CFA is also required for correct DFA – you could imagine scenarios where registers or locals are set before a jump and changed in the flow. You would not be able to perform the data propagation or collapsing without knowing for certain what the potential values of the register/local could be at any point in time.
Backend (IR -> MC)
I’ll be doing an entire post (or more) about what I’m planning on doing here for this project, but for completeness here’s an overview:
Backends can vary in both type and complexity. The simplest backend is an interpreter, executing the instruction stream produced by the frontend one instruction at a time (and ignoring most of the metadata attached). JITs can use the information to produce either simple basic block-based code chunks or entire method chunks. Or, as I’m aiming for, a compiler/linker can be used to do a whole bunch more.
Right now I’m targeting LLVM IR (plus some custom code) for the backend.

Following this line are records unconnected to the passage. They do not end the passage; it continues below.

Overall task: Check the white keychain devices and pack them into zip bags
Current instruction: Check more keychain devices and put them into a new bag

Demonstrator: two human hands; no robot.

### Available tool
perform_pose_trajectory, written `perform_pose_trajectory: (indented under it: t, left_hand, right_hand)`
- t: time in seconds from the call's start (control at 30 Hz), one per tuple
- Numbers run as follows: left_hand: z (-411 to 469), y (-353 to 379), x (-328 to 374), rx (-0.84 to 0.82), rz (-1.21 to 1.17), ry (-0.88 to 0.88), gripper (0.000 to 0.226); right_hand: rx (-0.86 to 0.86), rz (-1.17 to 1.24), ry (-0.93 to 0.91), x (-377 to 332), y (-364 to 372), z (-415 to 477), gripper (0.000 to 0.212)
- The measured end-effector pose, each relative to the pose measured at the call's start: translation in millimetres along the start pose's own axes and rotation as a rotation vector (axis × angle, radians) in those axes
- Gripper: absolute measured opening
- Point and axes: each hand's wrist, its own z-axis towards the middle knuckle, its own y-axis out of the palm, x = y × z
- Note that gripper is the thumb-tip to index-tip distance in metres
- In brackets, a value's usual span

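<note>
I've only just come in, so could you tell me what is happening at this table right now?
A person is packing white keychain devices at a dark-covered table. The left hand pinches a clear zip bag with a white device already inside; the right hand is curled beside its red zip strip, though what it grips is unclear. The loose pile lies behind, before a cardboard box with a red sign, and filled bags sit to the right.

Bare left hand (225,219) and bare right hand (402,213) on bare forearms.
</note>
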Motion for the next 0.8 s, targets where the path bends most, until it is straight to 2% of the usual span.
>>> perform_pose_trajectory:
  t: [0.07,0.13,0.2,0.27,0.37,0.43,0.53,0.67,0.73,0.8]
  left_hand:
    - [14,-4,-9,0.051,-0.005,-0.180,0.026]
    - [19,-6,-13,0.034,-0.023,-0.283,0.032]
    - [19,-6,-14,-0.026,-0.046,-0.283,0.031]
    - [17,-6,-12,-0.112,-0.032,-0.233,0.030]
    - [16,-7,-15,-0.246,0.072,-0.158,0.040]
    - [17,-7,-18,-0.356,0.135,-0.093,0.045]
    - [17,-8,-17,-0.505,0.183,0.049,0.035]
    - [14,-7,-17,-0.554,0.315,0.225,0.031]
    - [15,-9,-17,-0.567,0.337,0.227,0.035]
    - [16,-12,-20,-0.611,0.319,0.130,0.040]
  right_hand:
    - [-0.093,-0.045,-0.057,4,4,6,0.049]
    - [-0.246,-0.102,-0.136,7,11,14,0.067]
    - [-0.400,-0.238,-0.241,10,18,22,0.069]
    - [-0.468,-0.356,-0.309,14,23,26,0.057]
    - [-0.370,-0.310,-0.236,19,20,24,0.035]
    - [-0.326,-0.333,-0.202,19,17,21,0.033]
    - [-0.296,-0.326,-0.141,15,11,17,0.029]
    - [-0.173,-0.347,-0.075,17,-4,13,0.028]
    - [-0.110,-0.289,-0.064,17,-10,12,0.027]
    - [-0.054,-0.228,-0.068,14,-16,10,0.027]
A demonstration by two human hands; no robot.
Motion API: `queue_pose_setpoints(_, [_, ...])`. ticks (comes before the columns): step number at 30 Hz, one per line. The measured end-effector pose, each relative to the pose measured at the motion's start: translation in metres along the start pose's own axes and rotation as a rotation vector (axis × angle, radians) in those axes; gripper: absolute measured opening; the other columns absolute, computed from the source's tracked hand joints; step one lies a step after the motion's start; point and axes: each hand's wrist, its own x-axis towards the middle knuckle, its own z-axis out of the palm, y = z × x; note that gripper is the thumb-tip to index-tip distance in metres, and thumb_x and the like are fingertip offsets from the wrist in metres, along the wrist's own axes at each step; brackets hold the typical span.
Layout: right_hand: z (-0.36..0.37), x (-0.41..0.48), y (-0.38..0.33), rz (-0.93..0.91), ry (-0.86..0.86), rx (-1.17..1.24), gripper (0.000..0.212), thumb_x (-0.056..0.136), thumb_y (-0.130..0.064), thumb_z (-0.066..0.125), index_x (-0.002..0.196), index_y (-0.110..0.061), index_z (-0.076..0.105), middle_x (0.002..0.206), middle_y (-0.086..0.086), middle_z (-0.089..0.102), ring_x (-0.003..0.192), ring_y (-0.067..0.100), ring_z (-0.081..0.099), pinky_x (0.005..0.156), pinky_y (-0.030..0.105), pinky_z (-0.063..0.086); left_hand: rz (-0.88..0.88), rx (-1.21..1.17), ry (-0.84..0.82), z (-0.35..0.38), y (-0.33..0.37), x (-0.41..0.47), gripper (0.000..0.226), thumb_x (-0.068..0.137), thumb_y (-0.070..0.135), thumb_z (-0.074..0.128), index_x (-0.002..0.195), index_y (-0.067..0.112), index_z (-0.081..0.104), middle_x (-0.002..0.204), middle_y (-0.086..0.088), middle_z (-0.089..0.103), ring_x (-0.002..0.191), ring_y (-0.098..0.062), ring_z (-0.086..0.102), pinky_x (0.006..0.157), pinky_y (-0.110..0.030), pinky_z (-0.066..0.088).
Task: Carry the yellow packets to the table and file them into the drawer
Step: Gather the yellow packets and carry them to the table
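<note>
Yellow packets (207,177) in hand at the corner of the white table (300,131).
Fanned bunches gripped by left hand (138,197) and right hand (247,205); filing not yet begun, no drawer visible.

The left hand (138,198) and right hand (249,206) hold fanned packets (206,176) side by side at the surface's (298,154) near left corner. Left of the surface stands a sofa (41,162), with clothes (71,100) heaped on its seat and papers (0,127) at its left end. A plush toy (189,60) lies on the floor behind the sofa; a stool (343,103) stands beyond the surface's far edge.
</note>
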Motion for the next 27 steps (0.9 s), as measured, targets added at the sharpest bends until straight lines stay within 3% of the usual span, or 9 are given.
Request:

This enables me to run the entire LLVM optimization pass over the IR to produce some of the best possible output, use the LLVM interpreter or JIT to get runtime translation, or the offline LLVM tools to generate executables that can be run on the host machine. The complex part of this process is getting the IR used in the rest of this process into LLVM IR, which is at a much higher level than machine instructions. Luckily others have already used LLVM for purposes like this, so at least it’s possible!